AIM OF THE TASK: Begin at the line containing "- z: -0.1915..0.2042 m" in the entries below and end at the line containing "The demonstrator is"; transcribe that range exactly and nothing outside it.

INPUT DATA:

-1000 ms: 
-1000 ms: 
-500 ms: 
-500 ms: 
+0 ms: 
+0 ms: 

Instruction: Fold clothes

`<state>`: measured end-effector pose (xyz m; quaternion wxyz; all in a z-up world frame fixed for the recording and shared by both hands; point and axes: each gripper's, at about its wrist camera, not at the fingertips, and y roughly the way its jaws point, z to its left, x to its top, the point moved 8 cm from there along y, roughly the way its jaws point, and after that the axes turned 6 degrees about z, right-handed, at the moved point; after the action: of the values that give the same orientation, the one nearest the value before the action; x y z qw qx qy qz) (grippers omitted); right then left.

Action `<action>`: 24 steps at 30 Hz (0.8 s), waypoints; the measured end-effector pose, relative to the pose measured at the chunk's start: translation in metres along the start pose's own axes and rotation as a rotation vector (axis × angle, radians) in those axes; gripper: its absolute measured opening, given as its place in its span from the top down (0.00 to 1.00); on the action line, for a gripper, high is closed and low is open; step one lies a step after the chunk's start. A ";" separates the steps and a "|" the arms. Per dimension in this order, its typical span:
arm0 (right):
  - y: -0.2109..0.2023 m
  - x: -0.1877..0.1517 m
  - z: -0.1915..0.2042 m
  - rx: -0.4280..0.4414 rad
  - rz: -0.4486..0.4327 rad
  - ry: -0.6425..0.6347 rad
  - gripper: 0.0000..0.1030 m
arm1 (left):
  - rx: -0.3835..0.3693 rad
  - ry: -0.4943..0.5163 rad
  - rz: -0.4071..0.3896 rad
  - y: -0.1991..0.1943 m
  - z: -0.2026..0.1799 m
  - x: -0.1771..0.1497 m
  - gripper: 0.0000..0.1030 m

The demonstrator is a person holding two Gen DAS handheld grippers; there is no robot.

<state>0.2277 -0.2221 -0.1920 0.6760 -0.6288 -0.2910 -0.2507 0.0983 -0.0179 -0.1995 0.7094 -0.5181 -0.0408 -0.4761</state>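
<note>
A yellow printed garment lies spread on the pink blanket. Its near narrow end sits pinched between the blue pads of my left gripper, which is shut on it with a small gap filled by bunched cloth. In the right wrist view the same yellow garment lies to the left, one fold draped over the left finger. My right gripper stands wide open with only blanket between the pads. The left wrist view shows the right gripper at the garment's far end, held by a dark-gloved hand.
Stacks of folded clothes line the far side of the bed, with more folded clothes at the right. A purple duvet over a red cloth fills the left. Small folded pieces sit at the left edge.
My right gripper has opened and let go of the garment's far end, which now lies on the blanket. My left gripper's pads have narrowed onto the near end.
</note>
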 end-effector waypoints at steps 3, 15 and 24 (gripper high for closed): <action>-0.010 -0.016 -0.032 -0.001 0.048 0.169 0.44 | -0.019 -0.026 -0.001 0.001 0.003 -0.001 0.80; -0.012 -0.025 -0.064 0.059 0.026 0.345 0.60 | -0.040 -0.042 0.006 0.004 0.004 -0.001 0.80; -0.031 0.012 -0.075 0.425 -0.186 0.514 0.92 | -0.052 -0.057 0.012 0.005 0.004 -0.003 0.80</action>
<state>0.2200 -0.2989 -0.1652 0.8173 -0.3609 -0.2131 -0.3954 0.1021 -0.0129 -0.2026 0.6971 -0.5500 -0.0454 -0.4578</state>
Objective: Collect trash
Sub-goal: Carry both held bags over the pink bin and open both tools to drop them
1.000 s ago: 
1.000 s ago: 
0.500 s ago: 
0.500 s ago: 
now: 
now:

ANSWER BELOW:
  - z: -0.1915..0.2042 m
  - rx: -0.4280..0.4414 rad
  - rz: -0.4486..0.4327 rad
  - ry: -0.6425..0.6347 rad
  - gripper: 0.0000..0.1030 m
arm1 (left):
  - rx: -0.3835..0.3693 rad
  - ry: -0.4943..0.5163 rad
  - rz: -0.4071..0.3896 rad
  - y: -0.1991..0.1943 m
  - z: -0.2026..0.1799 m
  - x: -0.1771..0.1497 m
  - gripper: 0.0000..0.1030 m

The demonstrator is a person holding two Gen DAS handheld grippers; there is no robot.

There is nothing more to this exercise.